Sorrell called what Polidoro allegedly did stalking and harassment, according to the Berkshire Eagle.

An investigation uncovered that Polidoro used the system to look up women he had either a current or past relationship with or women he wanted to date.

Sorrell produced a 58-page report over a months-long investigation before his retirement.

Normally officers use the database to run license plate numbers unless there is a reason to search by name. But Sorrell’s investigation found that Polidoro allegedly used the system to search women’s names, the Eagle reported.

“This Officer then advised [Polidoro] that in talking to people at CJIS, it was explained ... that we can’t use CJIS as a personal ‘Google’ search,’” Sorrell wrote in the report of his investigation, according to the Eagle.

One of the women Polidoro was accused of searching for in the system was a woman with whom he had a relationship when she was 16 and he was 22, the Eagle reported.

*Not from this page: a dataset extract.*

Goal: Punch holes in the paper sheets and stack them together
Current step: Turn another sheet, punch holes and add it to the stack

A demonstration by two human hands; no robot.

In a court case involving the woman, who had been charged with operating a vehicle while under the influence, the woman’s attorney stated that Polidoro ran the woman’s name in the database three times when she “was not under any suspicion of any illegal activity.”

Polidoro was the officer who stopped the woman in the case where charges were filed.

The case against the woman was dropped last month with her attorney saying it was due to Polidoro’s actions, the Eagle reported.

Officers also said that Polidoro alerted a woman who had a warrant issued in her name about an impending arrest. The woman told other officers that Polidoro told her she was wanted.

Sorrell confirmed that Polidoro ran a warrants check for the woman in the database after the police chief of a neighboring community tipped him off. Polidoro admitted that he did run the woman’s name through the system.

Polidoro’s attorney says the former officer is appealing his firing.

“He has filed a grievance pursuant to the collective bargaining agreement which provides that officers may only be terminated for just cause,” Terence Coles, Polidoro’s attorney said, according to the AP. ”Officer Polidoro’s grievance alleges that the town did not have just cause to terminate him.”